I am still running (or I was until my Achilles tendon did something odd yesterday at mile 3) but going out at 6am, when the only people I am likely to encounter are distant dog walkers. I see a lot of rabbits, too, and was lucky enough on Monday to spot a herd of about 30 deer grazing on the common.
How’s that to-do list coming on then?
It’s actually been quite a productive week!
Today I spent a few hours in my shed, sorting through fabric remnants – a lot of cotton left over from various projects was donated to a woman in the village who is making fabric masks. She is not charging for them, other than to cover materials. I know they have been in demand, so the fabric has gone to a good home (along with some sewing patterns I know I won’t use!). Some yarn also made its way down the road to a friend’s daughter who has caught the crochet bug.
I’ve managed to tick two things off last week’s list! One, the purple jacket, only took about an hour’s work so I have had no excuse not to finish it before. I am not sure I followed the pattern instructions but it looks OK, so I am happy.
The second finish was the Attic Windows quilt.

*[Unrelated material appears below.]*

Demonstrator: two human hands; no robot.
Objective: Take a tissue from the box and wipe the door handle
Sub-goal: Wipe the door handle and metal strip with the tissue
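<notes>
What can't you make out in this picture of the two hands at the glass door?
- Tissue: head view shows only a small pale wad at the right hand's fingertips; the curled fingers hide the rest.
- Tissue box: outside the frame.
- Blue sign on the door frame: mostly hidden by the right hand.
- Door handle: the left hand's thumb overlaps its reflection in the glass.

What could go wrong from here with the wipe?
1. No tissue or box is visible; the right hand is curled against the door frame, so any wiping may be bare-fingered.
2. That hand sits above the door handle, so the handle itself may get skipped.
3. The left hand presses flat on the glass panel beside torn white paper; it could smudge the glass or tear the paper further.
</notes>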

I wanted to back it with a red fabric as a contrast to the navy, but couldn’t get enough as there has been a run on polycotton fabrics for hospital scrubs (I have signed up to make some for one of the local trusts, who are desperately short of them – one of my nursey friends tagged me in a Facebook post, and today I washed and dried lots of fabric so I can get started in the afternoons this week). Where was I? Oh yes.
I decided to add a border of red rectangles to get the contrast, and then repurposed one of the kids’ old duvet covers to make the back. I cut it in half and then turned one piece through 90 degrees and stitched them together to get enough width. I also added applique cats – they look quite small at the bottom of the quilt, but the perspective of the night sky is probably what the world looks like to cats anyway, or so I like to think!
Another project that shouldn’t have taken as long as it did! The first 25 blocks were hand sewn on the Central Line, which started a lot of conversations, and then a woman in a quilting fabric shop told me I was doing it all wrong, so I felt all disillusioned and put it away. For 12 years. The other 35 blocks were machine sewn last week, as they were all cut out, and I can’t tell which ones are which for the life of me from the front. So, nuts to you, lady in the quilting cotton shop.
The finished quilt has been submitted for inclusion in a book about making at home during the lockdown (more here: https://wideopensea.co.uk/athome/). It’s not perfect and I now see why you start quilting from the middle, but I am happy with it – I am also happy that the process of this caused Thing 2 to want to learn to sew.
Because it’s totally impossible not to start new projects, as well as signing up to make scrubs I also put together another quilt top – only to use up the squares, honest!
I’ll also be making a few of the Frontline Hero bears for some friends, I think.